• Problem requirements:
The listing that follows must be retyped in full, exactly.

• Dataset excerpt:
○ ○ ○
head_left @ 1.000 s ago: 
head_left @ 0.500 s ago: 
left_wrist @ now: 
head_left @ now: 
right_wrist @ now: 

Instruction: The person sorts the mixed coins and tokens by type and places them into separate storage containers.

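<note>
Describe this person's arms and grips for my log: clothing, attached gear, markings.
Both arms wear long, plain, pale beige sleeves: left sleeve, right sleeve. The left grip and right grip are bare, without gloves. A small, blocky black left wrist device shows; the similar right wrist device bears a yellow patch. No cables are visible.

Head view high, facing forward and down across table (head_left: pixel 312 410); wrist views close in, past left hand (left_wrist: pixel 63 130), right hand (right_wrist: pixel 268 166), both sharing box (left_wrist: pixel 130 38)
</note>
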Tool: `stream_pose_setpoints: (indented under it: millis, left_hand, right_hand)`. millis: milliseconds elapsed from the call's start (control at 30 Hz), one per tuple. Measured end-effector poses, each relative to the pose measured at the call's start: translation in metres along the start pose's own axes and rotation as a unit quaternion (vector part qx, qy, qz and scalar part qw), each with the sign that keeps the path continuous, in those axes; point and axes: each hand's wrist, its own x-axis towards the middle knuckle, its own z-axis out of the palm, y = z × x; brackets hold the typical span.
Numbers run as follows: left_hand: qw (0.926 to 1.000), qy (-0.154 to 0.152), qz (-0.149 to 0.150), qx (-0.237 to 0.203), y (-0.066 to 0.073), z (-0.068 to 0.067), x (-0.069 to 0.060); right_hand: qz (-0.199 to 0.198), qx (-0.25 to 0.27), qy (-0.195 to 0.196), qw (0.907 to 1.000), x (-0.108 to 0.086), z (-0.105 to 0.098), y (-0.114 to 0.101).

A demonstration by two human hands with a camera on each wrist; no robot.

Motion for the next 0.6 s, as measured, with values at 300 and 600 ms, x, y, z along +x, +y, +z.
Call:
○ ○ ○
• Solution to this task:
head_left @ 1.000 s ago: 
head_left @ 0.500 s ago: 
left_wrist @ now: 
head_left @ now: 
right_wrist @ now: 

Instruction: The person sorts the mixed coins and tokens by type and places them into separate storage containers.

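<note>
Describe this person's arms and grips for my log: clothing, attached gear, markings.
Both arms wear long, plain, pale beige sleeves: left sleeve, right sleeve. The left grip and right grip are bare, without gloves. A small, blocky black left wrist device shows; the similar right wrist device bears a yellow patch. No cables are visible.

Head view high, facing forward and down across table (head_left: pixel 312 410); wrist views close in, past left hand (left_wrist: pixel 63 130), right hand (right_wrist: pixel 268 166), both sharing box (left_wrist: pixel 130 38)
</note>
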Tool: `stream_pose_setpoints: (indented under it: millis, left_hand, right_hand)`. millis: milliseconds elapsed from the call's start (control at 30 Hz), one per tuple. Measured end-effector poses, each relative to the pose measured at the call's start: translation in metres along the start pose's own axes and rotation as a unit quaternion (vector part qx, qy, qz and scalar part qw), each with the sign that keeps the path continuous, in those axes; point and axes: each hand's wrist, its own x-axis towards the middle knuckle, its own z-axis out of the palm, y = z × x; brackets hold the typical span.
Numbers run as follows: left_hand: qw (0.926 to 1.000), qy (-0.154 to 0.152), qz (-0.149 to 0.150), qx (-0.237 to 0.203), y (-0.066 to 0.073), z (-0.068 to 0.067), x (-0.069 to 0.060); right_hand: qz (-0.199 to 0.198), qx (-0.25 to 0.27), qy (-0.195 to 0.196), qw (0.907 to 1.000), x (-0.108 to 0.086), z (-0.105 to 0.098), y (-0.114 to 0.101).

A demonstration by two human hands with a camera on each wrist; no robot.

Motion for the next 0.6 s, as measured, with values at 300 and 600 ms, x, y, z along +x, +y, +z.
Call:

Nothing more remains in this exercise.